From 6c162596b43157c8a4d6c7d88a7db9f45be95ef2 Mon Sep 17 00:00:00 2001
From: toim <desinformatsioon@gmail.com>
Date: Fri, 6 Feb 2026 15:03:55 +0200
Subject: [PATCH 2/3] Fix directory traversal vulnerability under Windows in
 Static middleware when default Echo filesytem is used (effectively
 `middleware.StaticConfig{Filesystem: nil}`)

---
 CHANGELOG.md                 |  9 ++++++-
 middleware/static.go         | 47 +++++++++++++++++++++++++++---------
 middleware/static_other.go   | 21 +++++++++++++---
 middleware/static_test.go    |  2 +-
 middleware/static_windows.go | 34 --------------------------
 5 files changed, 62 insertions(+), 51 deletions(-)

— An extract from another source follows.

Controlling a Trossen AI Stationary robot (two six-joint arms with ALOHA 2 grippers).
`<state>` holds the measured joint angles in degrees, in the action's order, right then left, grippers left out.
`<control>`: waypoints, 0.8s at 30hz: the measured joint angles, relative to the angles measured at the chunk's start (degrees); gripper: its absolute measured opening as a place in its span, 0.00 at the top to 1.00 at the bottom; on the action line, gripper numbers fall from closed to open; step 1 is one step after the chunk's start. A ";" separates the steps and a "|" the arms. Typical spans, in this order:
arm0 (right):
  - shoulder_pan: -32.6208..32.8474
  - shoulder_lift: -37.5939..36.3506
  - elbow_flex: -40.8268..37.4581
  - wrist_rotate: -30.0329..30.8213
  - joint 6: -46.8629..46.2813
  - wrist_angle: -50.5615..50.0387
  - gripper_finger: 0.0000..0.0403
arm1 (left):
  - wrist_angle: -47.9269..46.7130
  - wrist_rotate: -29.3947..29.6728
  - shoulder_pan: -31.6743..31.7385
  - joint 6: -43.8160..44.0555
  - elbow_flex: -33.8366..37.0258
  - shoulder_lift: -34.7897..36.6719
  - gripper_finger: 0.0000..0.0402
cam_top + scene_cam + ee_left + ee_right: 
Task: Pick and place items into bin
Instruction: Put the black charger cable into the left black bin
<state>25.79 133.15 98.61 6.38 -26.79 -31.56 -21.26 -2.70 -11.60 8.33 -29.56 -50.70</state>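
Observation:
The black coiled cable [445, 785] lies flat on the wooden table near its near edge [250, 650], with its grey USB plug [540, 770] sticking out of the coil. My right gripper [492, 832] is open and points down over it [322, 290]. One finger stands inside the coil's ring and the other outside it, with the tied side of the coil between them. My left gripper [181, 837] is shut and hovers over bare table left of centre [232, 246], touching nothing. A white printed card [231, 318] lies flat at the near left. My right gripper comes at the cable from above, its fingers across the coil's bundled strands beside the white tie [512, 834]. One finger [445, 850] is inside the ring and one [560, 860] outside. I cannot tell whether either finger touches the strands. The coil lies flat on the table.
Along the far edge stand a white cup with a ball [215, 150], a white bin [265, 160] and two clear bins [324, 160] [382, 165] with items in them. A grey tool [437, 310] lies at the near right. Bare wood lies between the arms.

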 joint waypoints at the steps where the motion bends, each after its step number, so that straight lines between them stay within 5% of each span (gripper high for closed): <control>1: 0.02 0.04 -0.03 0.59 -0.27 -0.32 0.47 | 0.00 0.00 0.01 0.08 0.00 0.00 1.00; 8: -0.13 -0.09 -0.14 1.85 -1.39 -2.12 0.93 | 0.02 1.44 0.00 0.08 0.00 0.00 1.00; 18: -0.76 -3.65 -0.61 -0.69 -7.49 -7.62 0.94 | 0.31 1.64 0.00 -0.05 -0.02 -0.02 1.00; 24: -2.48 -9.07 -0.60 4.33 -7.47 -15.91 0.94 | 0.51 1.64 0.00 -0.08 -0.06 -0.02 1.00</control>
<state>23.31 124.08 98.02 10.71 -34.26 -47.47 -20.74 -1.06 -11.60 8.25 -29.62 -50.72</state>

 delete mode 100644 middleware/static_windows.go

diff --git a/CHANGELOG.md b/CHANGELOG.md
index 723e0b449..37d1adb66 100644
--- a/CHANGELOG.md
+++ b/CHANGELOG.md
@@ -4,7 +4,14 @@
 
 **Security**
 
-* Fix directory traversal vulnerability under Windows in Static middleware when default Echo filesytem is used (effectively `middleware.StaticConfig{Filesystem: nil}`).
+* Fix directory traversal vulnerability under Windows in Static middleware when default Echo filesystem is used. Reported by @shblue21.
+
+This applies to cases when:
+- Windows is used as OS
+- `middleware.StaticConfig.Filesystem` is `nil` (default)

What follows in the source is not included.